A Santa Cruz man is wanted on a warrant for possession of child porn after a Santa Fe City Police detective raided his house with help from the Santa Fe County Sheriff’s Office.
James Earl Towles, 72, has been wanted on the warrant issued in Santa Fe Magistrate Court since it was filed on Nov. 21, following the raid on his house and his interrogation on Nov. 13.
Santa Fe Police Detective Alex Durham wrote in an affidavit for an arrest warrant that he received 16 tips from the National Center for Missing and Exploited Children, for activity between 2023 and 2025, with a common suspect.
When Durham raided Towles’ house, he collected his phone, laptop, an external hard drive and another computer. On his phone, after getting his password, he found downloaded child pornography, he wrote.
During an interrogation, where Towles’s waived his Miranda rights, including his right to remain silent, he initially denied downloading child pornography before admitting he does download it, after the detective said they had evidence. He told the detective that he started viewing it two years ago.

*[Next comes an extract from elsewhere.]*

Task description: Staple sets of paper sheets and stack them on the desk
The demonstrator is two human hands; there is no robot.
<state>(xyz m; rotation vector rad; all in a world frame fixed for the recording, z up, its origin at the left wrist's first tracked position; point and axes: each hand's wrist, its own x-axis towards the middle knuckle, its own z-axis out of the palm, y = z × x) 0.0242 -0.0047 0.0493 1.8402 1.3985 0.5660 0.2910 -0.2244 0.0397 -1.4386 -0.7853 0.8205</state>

“He was upset and said, ‘Why do they even put on (sic) there like that,’” Durham wrote. “Mr. Towles said it (CSAM) (child sexual abuse material) just came up one time and he could not help it. I asked what website he was on and how he would search it. Mr. Towles continued to just sit there and cry and not elaborate.”
He repeatedly told the detective that “it just comes up” but the detective confronted him with the tips, that he used a photo-based search engine that searched using photos a user uploaded, to find similar content, indicating he used child porn he already possessed to find more, he wrote.
“Mr. Towles said when he was viewing the CSAM he knew it was wrong but could not help it,” he wrote.
He told the detective he downloads the images “a couple days a week,” he wrote.
Durham wrote he was asking for an arrest warrant instead of a summons, because he is a grandfather who has “access to juveniles similar in age to children in the CSAM videos” and that people who possess child pornography are statistically likely to be “hands on offenders” and therefore, he needed to be arrested to protect the community and any “real-life victims.”
Towles has no previous arrest record in New Mexico.
Possession of child pornography is a fourth degree felony but carries a special penalty of up to 10 years in prison.
If the child pornography represents children under 13, there is a mandatory minimum sentence of one year and the maximum sentence is 11 years, according to state law.